» What you have to do:
Reproduce the lines below verbatim. Pictures are to be omitted.

» Given material:
══════════

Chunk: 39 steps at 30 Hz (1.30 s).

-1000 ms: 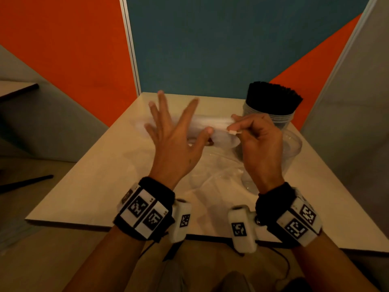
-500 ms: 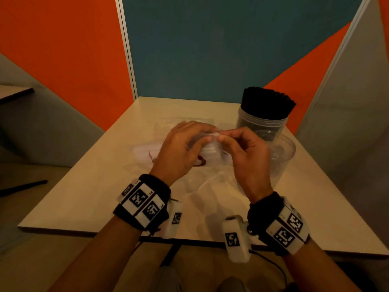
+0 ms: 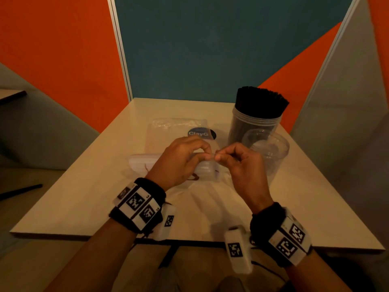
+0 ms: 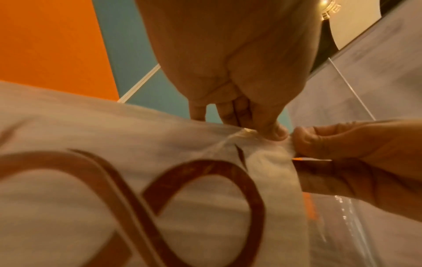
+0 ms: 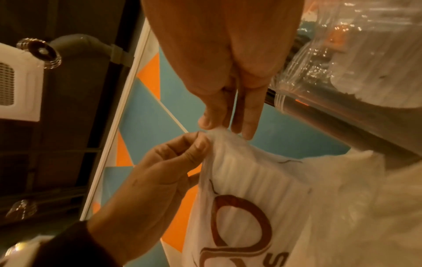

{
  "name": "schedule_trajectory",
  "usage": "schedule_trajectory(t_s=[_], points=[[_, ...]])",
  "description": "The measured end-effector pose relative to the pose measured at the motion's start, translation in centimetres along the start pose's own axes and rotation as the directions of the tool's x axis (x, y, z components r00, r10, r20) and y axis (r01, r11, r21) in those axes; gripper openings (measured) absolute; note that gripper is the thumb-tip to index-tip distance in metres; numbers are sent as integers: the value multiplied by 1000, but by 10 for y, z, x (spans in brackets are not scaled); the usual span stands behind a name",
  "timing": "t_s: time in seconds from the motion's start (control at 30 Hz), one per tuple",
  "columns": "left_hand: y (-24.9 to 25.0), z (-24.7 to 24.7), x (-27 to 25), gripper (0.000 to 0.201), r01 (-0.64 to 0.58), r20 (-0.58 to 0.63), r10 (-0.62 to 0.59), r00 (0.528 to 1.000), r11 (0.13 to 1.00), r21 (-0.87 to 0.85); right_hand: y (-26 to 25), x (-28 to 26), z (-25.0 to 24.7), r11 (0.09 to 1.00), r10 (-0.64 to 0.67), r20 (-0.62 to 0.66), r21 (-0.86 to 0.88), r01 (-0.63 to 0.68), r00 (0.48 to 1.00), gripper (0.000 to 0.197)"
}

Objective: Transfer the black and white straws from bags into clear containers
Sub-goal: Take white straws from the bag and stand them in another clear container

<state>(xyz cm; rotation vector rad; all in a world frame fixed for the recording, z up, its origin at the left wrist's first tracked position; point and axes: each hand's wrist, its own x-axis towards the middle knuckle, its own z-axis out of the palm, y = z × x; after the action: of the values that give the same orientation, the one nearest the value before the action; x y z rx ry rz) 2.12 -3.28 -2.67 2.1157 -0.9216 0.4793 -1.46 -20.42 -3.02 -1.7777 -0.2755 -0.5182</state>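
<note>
Pinching: both hands are meeting at the top edge of the bag of white straws (image 3: 207,170), fingertip to fingertip, above the table (image 3: 80,199).
Left hand: the left hand (image 3: 181,159) is curling its thumb and fingers onto the bag's plastic edge; in the left wrist view the thumb tip is pressing the film right beside the other hand's thumb.
Right hand: the right hand (image 3: 240,165) is gripping the same edge between thumb and forefinger, touching the left hand's fingertips.
Bag: it is hanging below the two hands, with a brown printed logo (image 4: 182,195) showing on its front and white straws packed inside.
Black straws: the black straws (image 3: 260,102) are standing upright in a clear container (image 3: 252,127) at the far right of the table.
Second container: an empty clear container (image 3: 269,148) is standing just in front of the filled one, near the right hand.
Other bag: a flat clear bag with a dark round label (image 3: 201,133) is lying on the table beyond the hands.
</note>
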Motion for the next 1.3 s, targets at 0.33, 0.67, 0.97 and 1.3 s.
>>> schedule_trajectory(t_s=[0.33,0.67,0.97,1.3], points=[[-57,-66,-50,19,227,-11,-240,971,899,374,8,-14,-19,954,24,-30,-299,-32,999,19],[-61,-77,-63,13,292,-36,-314,949,825,485,15,-15,-16,946,316,-55,-58,-319,947,15],[-35,-36,-42,5,198,90,-258,962,886,420,15,-25,-13,802,148,-5,-584,-123,989,14],[-31,-37,-40,2,346,104,-356,929,932,106,6,-35,44,623,19,495,-685,377,869,28]])
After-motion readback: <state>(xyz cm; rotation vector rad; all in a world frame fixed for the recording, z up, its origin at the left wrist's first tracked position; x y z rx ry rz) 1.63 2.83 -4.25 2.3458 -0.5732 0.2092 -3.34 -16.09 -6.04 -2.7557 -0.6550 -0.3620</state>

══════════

» Solved exercise:
Chunk: 39 steps at 30 Hz (1.30 s).

-1000 ms: 
-500 ms: 
+0 ms: 
+0 ms: 
+0 ms: 

{
  "name": "schedule_trajectory",
  "usage": "schedule_trajectory(t_s=[_], points=[[_, ...]])",
  "description": "The measured end-effector pose relative to the pose measured at the motion's start, translation in centimetres along the start pose's own axes and rotation as the directions of the tool's x axis (x, y, z components r00, r10, r20) and y axis (r01, r11, r21) in those axes; gripper openings (measured) absolute; note that gripper is the thumb-tip to index-tip distance in metres; numbers are sent as integers: the value multiplied by 1000, but by 10 for y, z, x (spans in brackets are not scaled); the usual span stands behind a name",
  "timing": "t_s: time in seconds from the motion's start (control at 30 Hz), one per tuple",
  "columns": "left_hand: y (-24.9 to 25.0), z (-24.7 to 24.7), x (-27 to 25), gripper (0.000 to 0.201), r01 (-0.64 to 0.58), r20 (-0.58 to 0.63), r10 (-0.62 to 0.59), r00 (0.528 to 1.000), r11 (0.13 to 1.00), r21 (-0.87 to 0.85); right_hand: y (-26 to 25), x (-28 to 26), z (-25.0 to 24.7), r11 (0.09 to 1.00), r10 (-0.64 to 0.67), r20 (-0.62 to 0.66), r21 (-0.86 to 0.88), r01 (-0.63 to 0.68), r00 (0.48 to 1.00), gripper (0.000 to 0.197)"
}

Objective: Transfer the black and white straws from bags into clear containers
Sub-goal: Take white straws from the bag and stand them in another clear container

<state>(xyz cm; rotation vector rad; all in a world frame fixed for the recording, z up, its origin at the left wrist's first tracked position; point and axes: each hand's wrist, its own x-axis towards the middle knuckle, its own z-axis out of the palm, y = z × x; after the action: of the values that give the same orientation, the one nearest the value before the action; x y z rx ry rz) 2.12 -3.28 -2.67 2.1157 -0.9216 0.4793 -1.46 -20.42 -3.02 -1.7777 -0.2755 -0.5182</state>
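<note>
Pinching: both hands are meeting at the top edge of the bag of white straws (image 3: 207,170), fingertip to fingertip, above the table (image 3: 80,199).
Left hand: the left hand (image 3: 181,159) is curling its thumb and fingers onto the bag's plastic edge; in the left wrist view the thumb tip is pressing the film right beside the other hand's thumb.
Right hand: the right hand (image 3: 240,165) is gripping the same edge between thumb and forefinger, touching the left hand's fingertips.
Bag: it is hanging below the two hands, with a brown printed logo (image 4: 182,195) showing on its front and white straws packed inside.
Black straws: the black straws (image 3: 260,102) are standing upright in a clear container (image 3: 252,127) at the far right of the table.
Second container: an empty clear container (image 3: 269,148) is standing just in front of the filled one, near the right hand.
Other bag: a flat clear bag with a dark round label (image 3: 201,133) is lying on the table beyond the hands.
</note>
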Motion for the next 1.3 s, targets at 0.33, 0.67, 0.97 and 1.3 s.
>>> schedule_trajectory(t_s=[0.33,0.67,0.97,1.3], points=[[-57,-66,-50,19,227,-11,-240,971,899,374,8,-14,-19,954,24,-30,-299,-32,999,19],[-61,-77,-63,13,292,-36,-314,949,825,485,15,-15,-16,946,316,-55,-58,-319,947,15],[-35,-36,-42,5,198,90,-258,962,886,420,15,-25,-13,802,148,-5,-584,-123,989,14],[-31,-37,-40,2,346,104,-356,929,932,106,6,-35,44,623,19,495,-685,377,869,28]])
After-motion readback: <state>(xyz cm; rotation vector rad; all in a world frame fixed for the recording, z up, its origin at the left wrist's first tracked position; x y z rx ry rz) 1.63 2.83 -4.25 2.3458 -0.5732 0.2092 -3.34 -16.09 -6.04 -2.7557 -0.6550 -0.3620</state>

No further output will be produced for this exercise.